REQUIREMENT:
From the records below, transcribe only the lines running from the one with "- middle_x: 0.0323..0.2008" through the one with "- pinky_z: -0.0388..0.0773". Keep both of those end lines.

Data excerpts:
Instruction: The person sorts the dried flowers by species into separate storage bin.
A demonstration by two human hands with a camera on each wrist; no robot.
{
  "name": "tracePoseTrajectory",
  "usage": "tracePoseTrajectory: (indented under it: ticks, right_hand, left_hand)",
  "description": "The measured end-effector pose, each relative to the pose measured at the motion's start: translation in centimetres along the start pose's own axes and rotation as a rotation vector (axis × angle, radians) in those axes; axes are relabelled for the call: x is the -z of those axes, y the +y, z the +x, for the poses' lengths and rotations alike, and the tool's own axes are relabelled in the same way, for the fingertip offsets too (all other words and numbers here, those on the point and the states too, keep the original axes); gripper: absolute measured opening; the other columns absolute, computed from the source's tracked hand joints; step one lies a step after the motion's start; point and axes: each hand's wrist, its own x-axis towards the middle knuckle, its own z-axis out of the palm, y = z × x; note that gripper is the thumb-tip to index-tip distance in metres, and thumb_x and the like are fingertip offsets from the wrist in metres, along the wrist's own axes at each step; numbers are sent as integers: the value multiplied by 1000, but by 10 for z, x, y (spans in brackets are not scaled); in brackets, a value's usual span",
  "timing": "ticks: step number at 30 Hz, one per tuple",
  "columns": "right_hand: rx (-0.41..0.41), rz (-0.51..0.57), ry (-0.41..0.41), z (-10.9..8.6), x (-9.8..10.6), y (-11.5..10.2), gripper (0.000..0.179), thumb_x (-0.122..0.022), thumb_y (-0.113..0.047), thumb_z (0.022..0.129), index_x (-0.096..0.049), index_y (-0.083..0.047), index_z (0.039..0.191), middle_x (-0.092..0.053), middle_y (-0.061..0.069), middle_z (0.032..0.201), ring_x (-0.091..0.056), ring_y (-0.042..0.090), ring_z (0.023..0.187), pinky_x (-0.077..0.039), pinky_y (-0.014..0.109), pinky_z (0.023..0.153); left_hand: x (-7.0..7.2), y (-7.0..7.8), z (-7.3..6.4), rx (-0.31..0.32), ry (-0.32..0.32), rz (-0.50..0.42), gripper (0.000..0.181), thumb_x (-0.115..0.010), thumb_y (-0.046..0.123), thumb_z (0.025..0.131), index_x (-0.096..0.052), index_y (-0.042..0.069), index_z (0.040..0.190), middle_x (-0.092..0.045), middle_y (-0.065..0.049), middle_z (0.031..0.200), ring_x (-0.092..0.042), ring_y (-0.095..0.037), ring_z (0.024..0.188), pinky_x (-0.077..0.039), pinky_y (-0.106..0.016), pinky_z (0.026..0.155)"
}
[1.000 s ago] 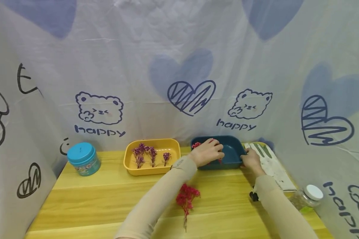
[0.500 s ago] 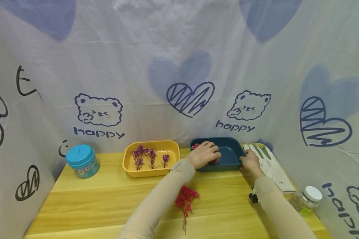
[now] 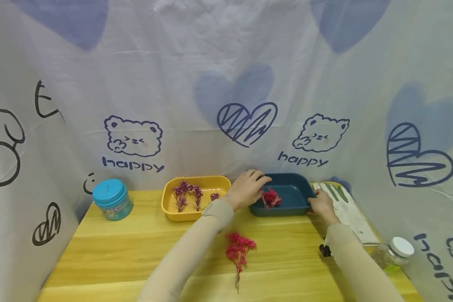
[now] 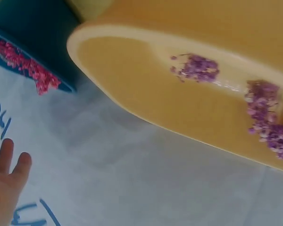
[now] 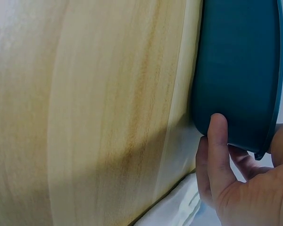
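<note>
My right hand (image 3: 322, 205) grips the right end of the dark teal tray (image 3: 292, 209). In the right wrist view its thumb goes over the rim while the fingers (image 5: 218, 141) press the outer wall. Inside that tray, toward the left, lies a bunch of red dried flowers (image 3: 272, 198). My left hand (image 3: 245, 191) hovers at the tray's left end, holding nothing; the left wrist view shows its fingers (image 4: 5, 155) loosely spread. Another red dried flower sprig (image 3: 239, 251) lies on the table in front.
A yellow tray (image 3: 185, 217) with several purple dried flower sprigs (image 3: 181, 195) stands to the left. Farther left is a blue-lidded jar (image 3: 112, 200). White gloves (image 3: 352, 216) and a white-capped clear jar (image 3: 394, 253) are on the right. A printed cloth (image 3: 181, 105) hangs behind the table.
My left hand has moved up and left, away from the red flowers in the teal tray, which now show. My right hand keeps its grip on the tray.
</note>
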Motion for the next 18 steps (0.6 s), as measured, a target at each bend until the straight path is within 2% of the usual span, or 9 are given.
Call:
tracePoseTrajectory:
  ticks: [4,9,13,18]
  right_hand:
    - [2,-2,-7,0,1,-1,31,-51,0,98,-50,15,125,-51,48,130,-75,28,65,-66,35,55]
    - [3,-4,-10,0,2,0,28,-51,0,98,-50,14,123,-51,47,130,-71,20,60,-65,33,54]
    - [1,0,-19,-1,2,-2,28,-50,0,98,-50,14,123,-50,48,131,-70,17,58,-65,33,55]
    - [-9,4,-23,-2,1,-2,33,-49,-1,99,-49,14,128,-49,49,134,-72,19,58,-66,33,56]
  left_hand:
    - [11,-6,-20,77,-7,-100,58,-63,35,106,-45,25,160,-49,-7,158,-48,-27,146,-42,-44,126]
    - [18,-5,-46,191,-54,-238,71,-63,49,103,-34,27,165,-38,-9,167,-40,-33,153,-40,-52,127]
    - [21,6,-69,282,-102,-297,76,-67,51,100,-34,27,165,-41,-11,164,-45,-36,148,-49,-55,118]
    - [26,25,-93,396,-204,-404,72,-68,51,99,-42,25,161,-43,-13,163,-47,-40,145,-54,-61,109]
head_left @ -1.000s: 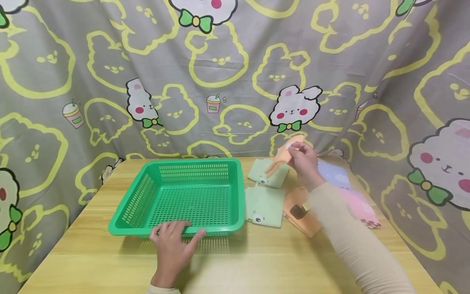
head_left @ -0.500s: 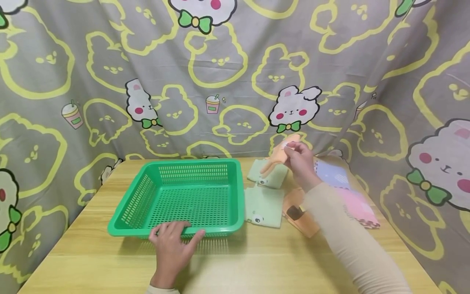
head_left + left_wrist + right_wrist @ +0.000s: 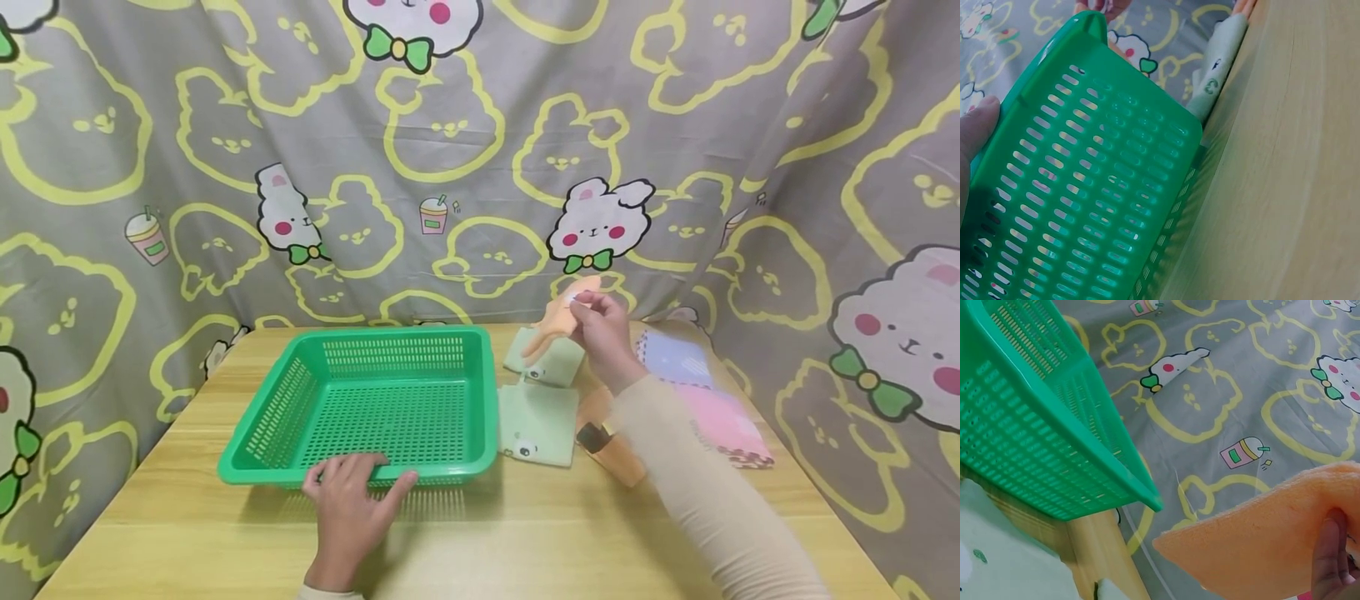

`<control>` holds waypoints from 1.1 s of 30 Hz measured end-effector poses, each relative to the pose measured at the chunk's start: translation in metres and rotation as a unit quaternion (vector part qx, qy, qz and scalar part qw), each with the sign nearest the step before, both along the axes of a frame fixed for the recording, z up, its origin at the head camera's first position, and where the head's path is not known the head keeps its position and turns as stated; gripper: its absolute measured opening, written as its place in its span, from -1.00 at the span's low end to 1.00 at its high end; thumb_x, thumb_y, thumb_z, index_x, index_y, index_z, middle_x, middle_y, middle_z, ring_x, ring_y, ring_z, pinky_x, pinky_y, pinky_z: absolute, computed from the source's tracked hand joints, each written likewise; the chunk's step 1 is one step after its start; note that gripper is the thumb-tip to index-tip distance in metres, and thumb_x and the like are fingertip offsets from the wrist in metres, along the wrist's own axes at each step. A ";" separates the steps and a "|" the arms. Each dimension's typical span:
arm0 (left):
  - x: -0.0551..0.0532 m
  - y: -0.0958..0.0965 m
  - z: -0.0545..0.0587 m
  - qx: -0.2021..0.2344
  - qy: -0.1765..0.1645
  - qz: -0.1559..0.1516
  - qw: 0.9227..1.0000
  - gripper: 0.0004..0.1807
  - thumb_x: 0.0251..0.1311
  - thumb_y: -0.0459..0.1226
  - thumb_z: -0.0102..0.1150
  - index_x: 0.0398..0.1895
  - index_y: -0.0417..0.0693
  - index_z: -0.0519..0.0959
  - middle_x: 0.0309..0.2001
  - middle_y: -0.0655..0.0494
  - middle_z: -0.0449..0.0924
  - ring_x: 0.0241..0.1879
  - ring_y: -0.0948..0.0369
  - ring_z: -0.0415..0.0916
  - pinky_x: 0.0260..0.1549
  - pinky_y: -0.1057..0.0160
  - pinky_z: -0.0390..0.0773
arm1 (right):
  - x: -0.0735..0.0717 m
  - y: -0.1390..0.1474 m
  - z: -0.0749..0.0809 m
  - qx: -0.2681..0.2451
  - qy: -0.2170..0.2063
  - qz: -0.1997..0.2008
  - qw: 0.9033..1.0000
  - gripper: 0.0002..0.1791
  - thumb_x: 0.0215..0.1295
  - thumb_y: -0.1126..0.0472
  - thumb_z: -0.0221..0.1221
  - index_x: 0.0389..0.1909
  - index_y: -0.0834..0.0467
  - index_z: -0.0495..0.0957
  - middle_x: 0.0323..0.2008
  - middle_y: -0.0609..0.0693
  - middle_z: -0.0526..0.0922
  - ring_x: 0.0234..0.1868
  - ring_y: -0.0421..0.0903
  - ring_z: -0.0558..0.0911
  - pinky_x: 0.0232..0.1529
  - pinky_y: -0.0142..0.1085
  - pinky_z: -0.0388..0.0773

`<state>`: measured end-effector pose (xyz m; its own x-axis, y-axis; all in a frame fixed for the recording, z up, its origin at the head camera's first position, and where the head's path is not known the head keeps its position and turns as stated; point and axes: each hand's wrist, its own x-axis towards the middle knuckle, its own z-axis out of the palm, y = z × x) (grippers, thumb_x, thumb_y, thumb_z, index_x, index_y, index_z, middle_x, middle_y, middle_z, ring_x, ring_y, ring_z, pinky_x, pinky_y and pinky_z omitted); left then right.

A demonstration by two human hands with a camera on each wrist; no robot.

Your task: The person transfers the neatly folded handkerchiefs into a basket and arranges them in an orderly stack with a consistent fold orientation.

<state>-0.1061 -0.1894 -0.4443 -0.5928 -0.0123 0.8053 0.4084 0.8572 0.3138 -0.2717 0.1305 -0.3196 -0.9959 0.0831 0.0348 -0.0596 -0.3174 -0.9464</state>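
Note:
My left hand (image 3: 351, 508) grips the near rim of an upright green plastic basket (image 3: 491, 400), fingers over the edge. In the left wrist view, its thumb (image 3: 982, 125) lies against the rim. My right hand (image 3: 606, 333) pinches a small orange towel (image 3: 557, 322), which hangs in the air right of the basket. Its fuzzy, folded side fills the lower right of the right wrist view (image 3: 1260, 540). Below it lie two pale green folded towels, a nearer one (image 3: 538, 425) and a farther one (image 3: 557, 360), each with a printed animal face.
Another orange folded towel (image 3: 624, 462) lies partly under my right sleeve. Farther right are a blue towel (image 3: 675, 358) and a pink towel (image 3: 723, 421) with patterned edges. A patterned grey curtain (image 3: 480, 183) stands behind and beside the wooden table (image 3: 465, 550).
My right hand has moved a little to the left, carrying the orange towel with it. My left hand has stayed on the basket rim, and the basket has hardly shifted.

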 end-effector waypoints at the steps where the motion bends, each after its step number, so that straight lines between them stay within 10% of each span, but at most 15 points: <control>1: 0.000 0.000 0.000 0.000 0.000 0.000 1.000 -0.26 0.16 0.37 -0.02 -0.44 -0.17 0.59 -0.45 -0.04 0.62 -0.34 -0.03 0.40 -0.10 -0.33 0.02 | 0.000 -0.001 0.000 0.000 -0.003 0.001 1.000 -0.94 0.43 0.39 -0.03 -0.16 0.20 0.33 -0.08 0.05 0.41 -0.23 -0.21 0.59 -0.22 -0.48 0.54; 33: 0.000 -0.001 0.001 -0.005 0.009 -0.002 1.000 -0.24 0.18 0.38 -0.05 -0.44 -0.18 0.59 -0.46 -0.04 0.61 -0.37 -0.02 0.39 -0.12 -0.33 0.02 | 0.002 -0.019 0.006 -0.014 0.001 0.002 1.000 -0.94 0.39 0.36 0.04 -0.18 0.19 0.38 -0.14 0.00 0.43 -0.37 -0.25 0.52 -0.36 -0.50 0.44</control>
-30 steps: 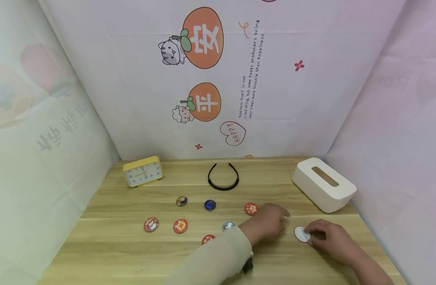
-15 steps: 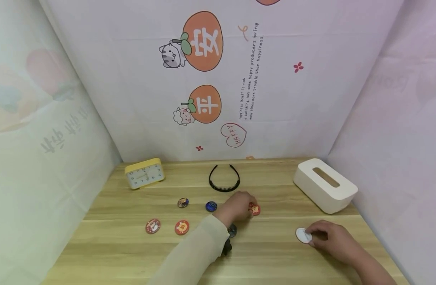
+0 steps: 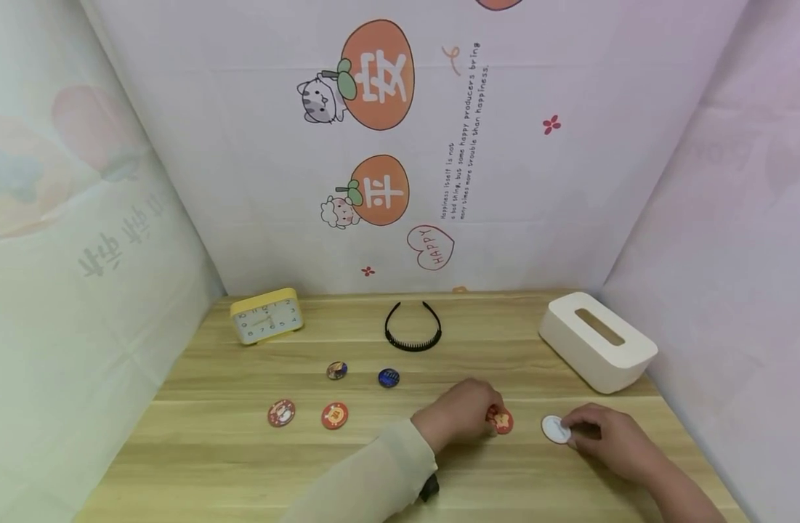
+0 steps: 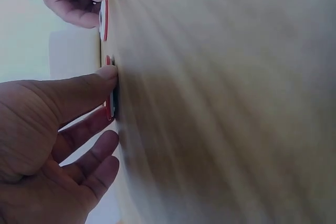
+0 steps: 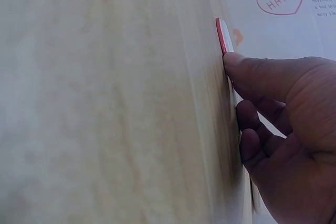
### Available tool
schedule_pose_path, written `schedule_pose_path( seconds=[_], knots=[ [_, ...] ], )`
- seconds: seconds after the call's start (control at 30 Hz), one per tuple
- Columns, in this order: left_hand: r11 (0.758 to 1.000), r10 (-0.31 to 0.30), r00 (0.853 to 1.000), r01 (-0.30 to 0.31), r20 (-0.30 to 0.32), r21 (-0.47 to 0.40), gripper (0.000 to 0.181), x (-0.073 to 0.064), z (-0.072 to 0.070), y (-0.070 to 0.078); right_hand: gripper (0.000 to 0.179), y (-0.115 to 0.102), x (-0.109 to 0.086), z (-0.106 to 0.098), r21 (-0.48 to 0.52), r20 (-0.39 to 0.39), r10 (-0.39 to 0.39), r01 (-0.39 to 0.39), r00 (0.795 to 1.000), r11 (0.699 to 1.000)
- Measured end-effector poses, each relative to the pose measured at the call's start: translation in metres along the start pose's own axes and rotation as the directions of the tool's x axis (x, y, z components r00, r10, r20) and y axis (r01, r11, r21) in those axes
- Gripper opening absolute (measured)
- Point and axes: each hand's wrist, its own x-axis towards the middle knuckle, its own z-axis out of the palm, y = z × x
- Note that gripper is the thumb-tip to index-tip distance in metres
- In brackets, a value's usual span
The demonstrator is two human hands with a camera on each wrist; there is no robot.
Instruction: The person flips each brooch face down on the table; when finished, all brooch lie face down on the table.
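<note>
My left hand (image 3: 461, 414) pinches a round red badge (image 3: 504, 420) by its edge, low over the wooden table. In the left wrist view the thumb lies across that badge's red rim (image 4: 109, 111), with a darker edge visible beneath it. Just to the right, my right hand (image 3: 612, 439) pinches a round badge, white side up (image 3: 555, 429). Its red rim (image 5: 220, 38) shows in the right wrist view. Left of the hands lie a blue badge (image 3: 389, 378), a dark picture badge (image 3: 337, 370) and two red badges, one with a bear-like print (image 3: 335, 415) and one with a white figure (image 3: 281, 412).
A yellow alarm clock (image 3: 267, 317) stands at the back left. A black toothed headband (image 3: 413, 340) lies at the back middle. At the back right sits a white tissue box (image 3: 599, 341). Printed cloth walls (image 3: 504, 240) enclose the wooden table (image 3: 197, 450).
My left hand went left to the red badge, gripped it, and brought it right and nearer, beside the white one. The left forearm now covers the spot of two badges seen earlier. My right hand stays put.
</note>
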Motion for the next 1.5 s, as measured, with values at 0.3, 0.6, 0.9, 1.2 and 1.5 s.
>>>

PROBLEM SOLUTION:
  - middle_x: 0.0323..0.2008
  - middle_y: -0.0609..0.0693
  - middle_z: -0.0526..0.0922
  - ring_x: 0.0234..0.1868
  - ring_y: -0.0421..0.0903
  - ring_z: -0.0558..0.0911
  - pinky_x: 0.0232..0.1529
  - pinky_y: -0.0142..0.1085
  - pinky_z: -0.0388..0.0773

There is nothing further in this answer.